Sekali lagi, terkait dengan kasus tersebut, Rektor UIN Surabaya Abd A’la telah meminta maaf secara terbuka. Memang, memaafkan itu hal mudah. Tapi, bisakah kita mengambil pelajaran dari kasus tersebut?

Karena itu, Koordinator Forum Silaturrahim Pejuang Ahlus Sunnah wal Jamaah Garis Lurus KH Lutfi Bashori (dari Malang) melaporkan perkara tersebut ke Kepolisian Daerah Jawa Timur. Begitu juga, FPI Surabaya dan FPI Jatim melapor ke polisi.

Sanksi yang menjerakan memang harus didapat semua pihak yang terlibat dalam ospek tersebut. Sebab, ternyata itu telah berlangsung lama. Cermatilah, pertama, tema yang bisa menggoyang akidah juga terjadi pada tahun-tahun sebelumnya.

Jawa Pos (3/9) menurunkan kesaksian Ahmad Nizar, mahasiswa perbandingan agama UIN Surabaya. Bahwa –kata dia– pada tahun sebelumnya mahasiswa baru dijejali kalimat ’’Selamat Datang di Kampus Tak Bertuhan’’. Sebelumnya lagi, lanjut Nizar, ada kalimat ’’Tuhan pun Aku Tantang’’.

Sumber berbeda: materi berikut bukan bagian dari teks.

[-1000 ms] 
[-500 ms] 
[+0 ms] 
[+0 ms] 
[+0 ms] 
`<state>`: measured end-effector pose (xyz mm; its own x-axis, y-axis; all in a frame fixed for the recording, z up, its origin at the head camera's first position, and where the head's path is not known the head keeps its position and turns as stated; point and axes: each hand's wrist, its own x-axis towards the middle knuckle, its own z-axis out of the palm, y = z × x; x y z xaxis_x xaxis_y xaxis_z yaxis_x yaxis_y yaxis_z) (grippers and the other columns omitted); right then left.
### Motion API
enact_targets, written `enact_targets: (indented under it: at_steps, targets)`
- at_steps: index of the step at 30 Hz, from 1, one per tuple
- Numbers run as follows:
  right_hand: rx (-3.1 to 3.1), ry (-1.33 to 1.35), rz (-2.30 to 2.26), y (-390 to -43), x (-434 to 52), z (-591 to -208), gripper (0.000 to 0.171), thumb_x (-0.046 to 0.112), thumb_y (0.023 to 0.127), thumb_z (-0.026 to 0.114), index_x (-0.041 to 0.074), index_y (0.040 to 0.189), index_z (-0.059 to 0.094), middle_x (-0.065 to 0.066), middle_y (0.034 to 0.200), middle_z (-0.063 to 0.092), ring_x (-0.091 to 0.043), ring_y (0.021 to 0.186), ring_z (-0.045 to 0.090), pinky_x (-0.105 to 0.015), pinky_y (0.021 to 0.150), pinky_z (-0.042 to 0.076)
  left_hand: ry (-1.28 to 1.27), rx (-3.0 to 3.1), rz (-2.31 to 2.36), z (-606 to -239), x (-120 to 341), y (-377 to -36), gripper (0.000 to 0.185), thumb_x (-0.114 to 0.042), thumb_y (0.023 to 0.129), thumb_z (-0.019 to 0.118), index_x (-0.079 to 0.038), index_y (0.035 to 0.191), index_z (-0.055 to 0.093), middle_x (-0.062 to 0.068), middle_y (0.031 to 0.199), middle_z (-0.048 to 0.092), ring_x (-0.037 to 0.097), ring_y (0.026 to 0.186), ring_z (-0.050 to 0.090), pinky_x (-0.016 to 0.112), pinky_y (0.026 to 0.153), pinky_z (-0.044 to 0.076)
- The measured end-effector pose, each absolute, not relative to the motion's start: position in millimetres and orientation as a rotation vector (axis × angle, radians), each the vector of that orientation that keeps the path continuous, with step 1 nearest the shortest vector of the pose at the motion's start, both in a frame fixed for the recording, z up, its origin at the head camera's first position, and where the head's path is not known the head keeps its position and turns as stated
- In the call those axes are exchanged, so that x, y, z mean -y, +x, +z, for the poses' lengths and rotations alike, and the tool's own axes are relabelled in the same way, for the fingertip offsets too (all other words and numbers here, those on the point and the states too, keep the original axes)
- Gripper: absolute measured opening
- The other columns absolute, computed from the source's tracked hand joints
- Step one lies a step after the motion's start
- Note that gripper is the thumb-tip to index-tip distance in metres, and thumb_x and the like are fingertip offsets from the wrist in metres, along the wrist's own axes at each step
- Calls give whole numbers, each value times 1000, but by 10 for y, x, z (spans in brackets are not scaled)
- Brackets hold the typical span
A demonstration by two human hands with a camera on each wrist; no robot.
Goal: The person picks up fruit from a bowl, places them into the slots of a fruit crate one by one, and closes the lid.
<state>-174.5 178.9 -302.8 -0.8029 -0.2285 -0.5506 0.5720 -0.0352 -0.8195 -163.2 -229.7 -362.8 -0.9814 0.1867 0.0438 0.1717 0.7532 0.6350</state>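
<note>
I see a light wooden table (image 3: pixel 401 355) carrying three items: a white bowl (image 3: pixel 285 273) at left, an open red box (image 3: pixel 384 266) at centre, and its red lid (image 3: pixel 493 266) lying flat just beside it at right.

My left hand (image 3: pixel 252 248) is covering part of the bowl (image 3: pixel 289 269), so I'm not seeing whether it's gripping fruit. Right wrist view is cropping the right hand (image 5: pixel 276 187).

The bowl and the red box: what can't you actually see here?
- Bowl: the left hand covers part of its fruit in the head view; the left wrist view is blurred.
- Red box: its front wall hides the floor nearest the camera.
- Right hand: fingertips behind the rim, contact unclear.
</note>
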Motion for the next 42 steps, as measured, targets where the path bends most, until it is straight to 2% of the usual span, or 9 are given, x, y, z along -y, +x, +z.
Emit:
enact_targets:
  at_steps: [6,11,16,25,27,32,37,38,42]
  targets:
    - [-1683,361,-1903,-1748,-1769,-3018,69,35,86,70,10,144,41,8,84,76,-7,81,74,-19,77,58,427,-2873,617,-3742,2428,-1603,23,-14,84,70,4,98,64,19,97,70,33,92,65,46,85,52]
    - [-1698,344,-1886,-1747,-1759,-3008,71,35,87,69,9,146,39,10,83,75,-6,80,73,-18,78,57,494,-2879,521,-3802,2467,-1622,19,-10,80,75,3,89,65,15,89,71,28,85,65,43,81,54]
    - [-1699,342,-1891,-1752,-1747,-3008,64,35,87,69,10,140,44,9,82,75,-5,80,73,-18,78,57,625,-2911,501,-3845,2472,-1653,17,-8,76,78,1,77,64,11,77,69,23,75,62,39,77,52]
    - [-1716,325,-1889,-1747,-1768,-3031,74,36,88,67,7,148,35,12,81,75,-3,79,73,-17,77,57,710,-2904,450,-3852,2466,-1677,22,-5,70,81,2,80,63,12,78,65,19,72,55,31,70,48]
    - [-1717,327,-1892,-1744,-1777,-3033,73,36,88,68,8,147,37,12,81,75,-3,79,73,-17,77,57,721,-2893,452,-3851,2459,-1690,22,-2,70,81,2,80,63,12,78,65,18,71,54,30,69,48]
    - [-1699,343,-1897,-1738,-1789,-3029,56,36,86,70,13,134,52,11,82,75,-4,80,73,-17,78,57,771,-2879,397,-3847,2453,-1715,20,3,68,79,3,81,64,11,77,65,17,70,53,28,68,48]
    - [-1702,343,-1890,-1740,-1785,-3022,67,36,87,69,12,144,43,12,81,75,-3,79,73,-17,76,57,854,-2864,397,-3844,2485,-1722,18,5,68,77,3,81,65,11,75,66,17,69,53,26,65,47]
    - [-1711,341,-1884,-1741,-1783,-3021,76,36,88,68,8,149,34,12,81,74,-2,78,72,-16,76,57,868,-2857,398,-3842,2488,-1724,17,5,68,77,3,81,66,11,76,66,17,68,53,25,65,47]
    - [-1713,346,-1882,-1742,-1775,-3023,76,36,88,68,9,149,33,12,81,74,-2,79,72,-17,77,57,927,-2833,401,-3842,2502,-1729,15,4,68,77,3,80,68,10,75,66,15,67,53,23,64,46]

Kedua,ada ’’pengerdilan’’ syariat. Bacalah tabloid Nurani, September II Tahun 2012, yang menurunkan judul: Ada Pendangkalan Aqidah di Oscaar IAIN. Bahwa pada Oscaar di IAIN (nama lama UIN) Surabaya 3–5 September 2012, ada kejadian ini: Pertama, dalam acara, waktu salat Duhur dan makan terjadwal 1 jam. Kenyataannya, ada fakultas yang hanya memberikan 15 menit. ’’Pilih salat atau makan, terserah. Setelah itu harus kembali. Kalau tidak, dihukum,’’ ungkap seorang peserta Oscaar. Tidak sedikit yang lebih memilih makan ketimbang salat.

Kedua, saat azan Magrib berkumandang, Oscaar terus berlangsung. Bahkan, ketika salat Magrib ditegakkan di masjid kampus yang tidak jauh dari lokasi Oscaar, mereka tetap ramai dengan yel-yel dan ledakan petasan. Saking kerasnya ledakan, ada mobil yang diparkir dekat lokasi yang alarmnya berbunyi.

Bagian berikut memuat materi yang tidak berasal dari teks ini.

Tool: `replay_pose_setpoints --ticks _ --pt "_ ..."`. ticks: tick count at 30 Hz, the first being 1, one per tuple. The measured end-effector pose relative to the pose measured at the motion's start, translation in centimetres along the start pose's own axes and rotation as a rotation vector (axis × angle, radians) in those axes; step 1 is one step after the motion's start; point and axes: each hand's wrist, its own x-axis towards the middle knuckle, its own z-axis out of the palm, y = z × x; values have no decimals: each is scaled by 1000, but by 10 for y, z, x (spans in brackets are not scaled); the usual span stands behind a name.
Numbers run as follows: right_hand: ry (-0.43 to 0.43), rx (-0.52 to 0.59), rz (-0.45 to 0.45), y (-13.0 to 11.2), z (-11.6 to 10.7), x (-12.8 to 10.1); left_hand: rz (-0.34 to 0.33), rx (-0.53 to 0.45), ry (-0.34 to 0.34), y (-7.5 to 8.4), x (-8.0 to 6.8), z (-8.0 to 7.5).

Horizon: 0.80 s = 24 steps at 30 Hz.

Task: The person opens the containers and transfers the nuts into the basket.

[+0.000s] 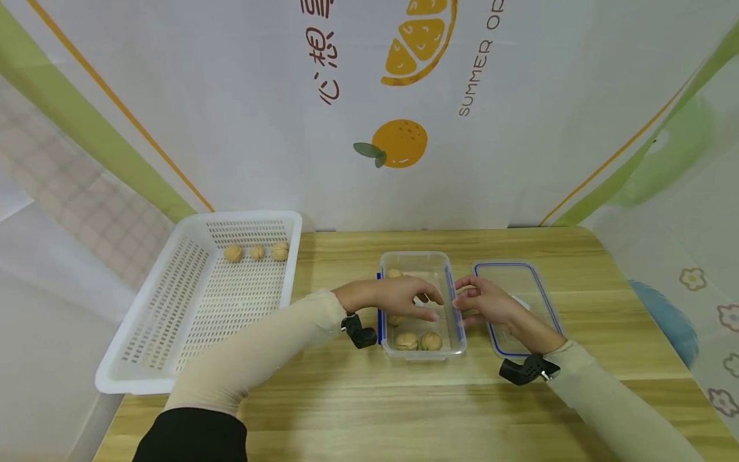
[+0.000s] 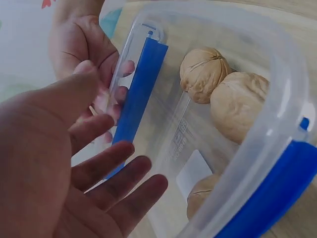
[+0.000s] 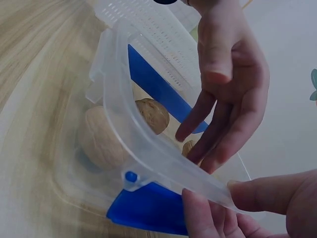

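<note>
A clear plastic food box [image 1: 417, 256] with blue side latches stands uncovered on the table, several walnuts [image 1: 431, 341] inside it. My right hand [image 1: 487, 303] pinches its right wall, thumb at the rim and fingers on the outside by the blue latch [image 3: 148, 208]. Above the box's inside hovers my left hand [image 1: 404, 297], palm toward the right hand, fingers loosely bent and holding nothing. In the left wrist view, two walnuts [image 2: 205, 74] lie together at one end and another sits partly hidden behind the near wall. A small white label shows on the box's floor.
The box's clear lid [image 1: 510, 274], edged with a blue seal, lies flat to the right, partly under the right forearm. At the left is a white perforated basket [image 1: 193, 221] with three walnuts [image 1: 233, 253] along its far side. A printed curtain hangs behind the wooden table [image 1: 369, 410].
</note>
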Motion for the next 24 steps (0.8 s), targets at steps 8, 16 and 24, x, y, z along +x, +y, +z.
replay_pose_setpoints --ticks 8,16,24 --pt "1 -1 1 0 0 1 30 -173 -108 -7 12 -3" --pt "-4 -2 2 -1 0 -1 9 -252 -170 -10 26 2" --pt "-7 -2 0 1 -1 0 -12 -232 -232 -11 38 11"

Kita layak menangisi semua itu. Di kampus Islam, Tuhan dihina. Jika di kampus yang dari situ kita berharap lahirnya ulama/pemimpin/tokoh Islam yang mumpuni dan ternyata isi pikiran mereka nyeleneh seperti paparan tersebut, apa yang bisa kita dapatkan kecuali kehancuran? Lihatlah, mahasiswa yang baru masuk sudah dikondisikan untuk menghina Tuhan.

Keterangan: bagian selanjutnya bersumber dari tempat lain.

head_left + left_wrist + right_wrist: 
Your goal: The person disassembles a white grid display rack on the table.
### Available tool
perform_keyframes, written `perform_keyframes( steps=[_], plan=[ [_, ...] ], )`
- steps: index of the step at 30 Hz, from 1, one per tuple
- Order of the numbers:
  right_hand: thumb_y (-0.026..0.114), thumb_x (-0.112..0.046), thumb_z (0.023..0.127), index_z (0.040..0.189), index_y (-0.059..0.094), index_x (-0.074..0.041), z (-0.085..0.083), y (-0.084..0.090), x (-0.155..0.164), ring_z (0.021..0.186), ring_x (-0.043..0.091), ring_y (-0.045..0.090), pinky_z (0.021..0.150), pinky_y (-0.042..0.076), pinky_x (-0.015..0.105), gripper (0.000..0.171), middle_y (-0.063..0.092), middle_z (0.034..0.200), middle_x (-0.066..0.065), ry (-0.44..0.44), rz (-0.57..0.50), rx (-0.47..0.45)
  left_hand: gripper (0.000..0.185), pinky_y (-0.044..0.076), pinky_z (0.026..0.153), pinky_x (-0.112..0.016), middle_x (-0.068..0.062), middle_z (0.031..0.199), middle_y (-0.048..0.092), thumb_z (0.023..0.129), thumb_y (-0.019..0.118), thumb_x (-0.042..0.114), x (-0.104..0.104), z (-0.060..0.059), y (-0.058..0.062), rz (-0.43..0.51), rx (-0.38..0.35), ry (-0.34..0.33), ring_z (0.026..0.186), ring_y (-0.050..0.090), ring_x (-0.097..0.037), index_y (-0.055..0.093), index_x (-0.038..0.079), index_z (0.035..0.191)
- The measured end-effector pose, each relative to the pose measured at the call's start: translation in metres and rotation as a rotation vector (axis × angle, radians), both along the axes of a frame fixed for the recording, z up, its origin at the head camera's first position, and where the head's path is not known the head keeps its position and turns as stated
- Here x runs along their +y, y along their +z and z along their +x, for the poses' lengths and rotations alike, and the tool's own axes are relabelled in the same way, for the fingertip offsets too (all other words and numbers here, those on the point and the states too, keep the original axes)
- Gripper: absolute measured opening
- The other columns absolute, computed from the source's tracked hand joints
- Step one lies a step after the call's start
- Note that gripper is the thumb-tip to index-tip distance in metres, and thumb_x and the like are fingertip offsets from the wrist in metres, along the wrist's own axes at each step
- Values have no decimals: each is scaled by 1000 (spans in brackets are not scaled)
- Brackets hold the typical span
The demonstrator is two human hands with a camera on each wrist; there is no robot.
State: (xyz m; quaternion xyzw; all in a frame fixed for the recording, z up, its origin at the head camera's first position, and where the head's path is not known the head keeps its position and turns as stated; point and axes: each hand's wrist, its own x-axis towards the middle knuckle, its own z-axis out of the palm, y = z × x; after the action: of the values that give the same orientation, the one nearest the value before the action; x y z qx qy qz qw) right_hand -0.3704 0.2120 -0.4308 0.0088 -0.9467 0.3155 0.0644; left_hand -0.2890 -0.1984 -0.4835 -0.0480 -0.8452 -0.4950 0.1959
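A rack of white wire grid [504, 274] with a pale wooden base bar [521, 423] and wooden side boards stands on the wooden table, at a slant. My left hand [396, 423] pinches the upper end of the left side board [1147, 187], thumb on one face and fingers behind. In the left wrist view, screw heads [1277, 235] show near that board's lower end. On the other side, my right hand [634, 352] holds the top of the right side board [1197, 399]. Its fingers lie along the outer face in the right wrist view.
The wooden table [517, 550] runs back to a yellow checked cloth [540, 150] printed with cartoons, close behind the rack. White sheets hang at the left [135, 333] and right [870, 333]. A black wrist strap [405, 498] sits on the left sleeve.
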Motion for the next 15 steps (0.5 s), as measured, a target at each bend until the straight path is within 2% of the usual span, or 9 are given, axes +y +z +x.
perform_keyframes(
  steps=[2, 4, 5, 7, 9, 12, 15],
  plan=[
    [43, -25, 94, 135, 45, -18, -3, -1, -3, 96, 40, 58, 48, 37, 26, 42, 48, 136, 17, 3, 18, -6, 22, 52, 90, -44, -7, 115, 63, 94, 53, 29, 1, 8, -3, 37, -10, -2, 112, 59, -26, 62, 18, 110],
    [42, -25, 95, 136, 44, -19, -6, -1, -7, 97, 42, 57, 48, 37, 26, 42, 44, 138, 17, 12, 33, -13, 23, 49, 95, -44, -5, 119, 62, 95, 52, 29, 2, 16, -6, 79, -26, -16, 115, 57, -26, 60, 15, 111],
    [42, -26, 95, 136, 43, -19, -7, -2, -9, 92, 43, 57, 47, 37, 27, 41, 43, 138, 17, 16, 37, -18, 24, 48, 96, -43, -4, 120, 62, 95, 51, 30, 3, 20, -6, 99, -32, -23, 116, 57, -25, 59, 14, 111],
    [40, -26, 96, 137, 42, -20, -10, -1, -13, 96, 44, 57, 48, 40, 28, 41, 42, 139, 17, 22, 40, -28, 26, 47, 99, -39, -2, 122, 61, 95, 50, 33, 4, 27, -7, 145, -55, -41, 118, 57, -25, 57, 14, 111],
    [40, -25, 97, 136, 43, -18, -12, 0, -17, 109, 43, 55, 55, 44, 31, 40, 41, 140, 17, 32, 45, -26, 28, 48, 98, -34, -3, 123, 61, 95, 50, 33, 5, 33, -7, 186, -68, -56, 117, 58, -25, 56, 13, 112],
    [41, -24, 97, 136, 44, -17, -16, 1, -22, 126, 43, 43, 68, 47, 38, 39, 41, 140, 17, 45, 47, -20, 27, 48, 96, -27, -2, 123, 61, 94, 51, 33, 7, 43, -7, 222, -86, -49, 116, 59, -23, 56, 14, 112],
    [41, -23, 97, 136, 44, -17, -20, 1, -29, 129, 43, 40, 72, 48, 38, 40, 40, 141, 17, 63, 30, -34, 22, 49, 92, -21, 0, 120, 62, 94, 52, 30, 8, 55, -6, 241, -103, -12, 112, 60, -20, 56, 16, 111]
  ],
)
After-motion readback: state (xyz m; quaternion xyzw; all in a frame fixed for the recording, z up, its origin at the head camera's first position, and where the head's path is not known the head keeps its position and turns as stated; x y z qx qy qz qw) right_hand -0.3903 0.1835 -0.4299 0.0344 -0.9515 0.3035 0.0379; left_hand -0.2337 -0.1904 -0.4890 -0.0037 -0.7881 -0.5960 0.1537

Atas semua itu, (para) penanggung jawab negeri ini harus segera bersikap. Adalah kesalahan yang tak terbayangkan besarnya jika membiarkan hal tersebut terus berlangsung karena menyangkut rusaknya akidah, berantakannya syariat, dan runtuhnya akhlak. Sungguh, bersegeralah berbuat sesuatu untuk perbaikan! Sebab, jika tidak, buku Hartono Ahmad Jaiz yang terbit pada 2005 bisa menemukan pembenarannya. Yakni: Ada Pemurtadan di IAIN.